Paul Goble
Staunton, May 23 – Representatives of the numerically small and often widely dispersed peoples of Russia’s Arctic north have used a United Nations forum to press the Russian government to respect their collective rights, but President Dmitry Medvedev has indicated that he believes the regions in which they live rather than Moscow should bear the costs of doing so.
Last week, during the sessions in New York of the United Nations Forum on the Issues of Indigenous Peoples, representatives of the Russian Federation’s numerically small peoples of the North issued a series of demands to Moscow ranging from help in countering the effects of global warming to recognizing their right to self-determination.
Valentina Sovkina, the speaker of the Saami Parliament of the Kola Peninsula, issued the most sweeping demand. She called on Moscow to observe the right of all indigenous peoples of the Russian Federation to self-determination, something she pointed out the Russian government is committed to by treaty (finugor.ru/node/17742).
Vasily Nemechkin, a member of the governing board of the Youth Association of Finno-Ugric Peoples (MAFUN), made a more limited demand. He called on the Russian powers that be to establish a special ombudsman to ensure the rights of native peoples, including his own (mariuver.wordpress.com/2011/05/21/mafun-ombudsmen/).
And Tatyana Achirgina, the president of the Inuit Circumpolar Conference of Chukotka, called on Rusdsia to reaffirm its treaty support for the rights of indigenous people by approving the UN Declaration on the Rights of Indigenous Peoples and living up to its provisions (www.raipon.info/component/content/article/1-novosti/1974-arkticheskij-kokus-deklaraciju-oon-.html).
UN officials and especially representatives of UNESCO expressed their support for the Northern peoples and indicated that they are ready to address their problems, especially those arising from global warming and increased economic activity in the Arctic region (www.raipon.info/component/content/article/1-novosti/1973-junesko-usilit-rabotu-s-korennymi-narodami.html).
Over the last several decades, Russia’s Northern peoples have sought to advance their cause in Moscow by building alliances with other indigenous peoples in the Arctic through such institutions as the Inuit Circumpolar Conference, and they are now using such links to enlist the UN as well.
The strategy has worked at least up to a point: Russia’s Northern Peoples currently receive disproportionate subsidies from Moscow compared to the all-Russian per capita average. But leaders of these communities argue that environmental challenges, the activities of business groups, and their traditional cultures require greater support.
They received some encouragement last week from a comment by President Dmitry Medvedev at his press conference.
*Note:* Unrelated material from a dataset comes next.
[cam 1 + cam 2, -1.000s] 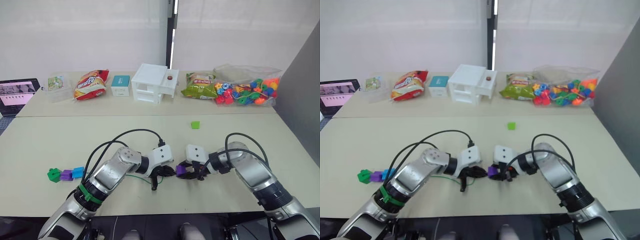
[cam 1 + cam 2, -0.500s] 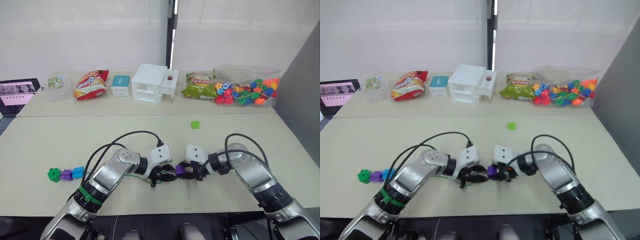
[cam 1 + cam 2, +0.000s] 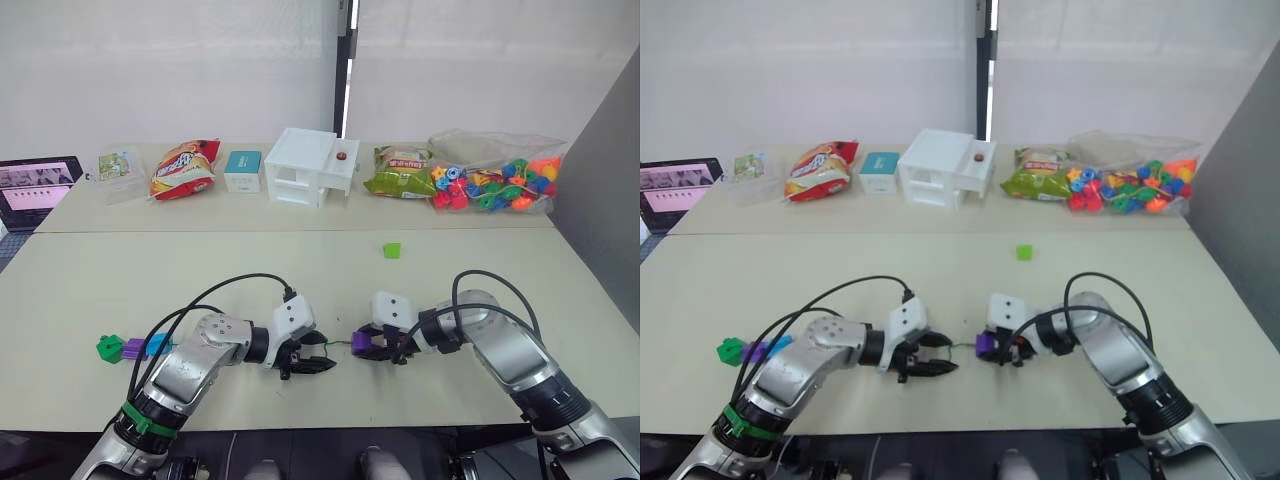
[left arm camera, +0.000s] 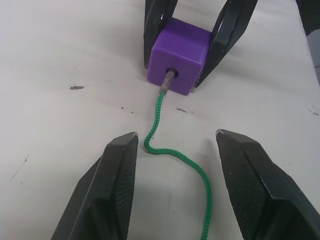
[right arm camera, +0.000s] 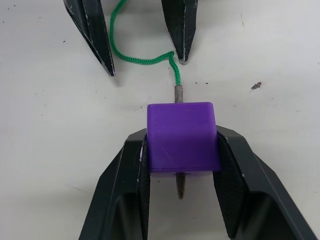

He said that he now understands the problems of the Northern peoples, but he suggested that these problems should be addressed not by the central government but by regional officials (www.raipon.info/component/content/article/1-novosti/1971-prezident-rossii-znaet-o-problemah-severnyh-narodov.html).
From the point of view of the Northern peoples, Medvedev’s suggestion that regional officials rather than Moscow should focus on these issues and bear the cost of resolving them will not be welcome. And as a result, some of their leaders are likely to try to advance their interests in international forums like the UN, potentially adding to Moscow’s problems there.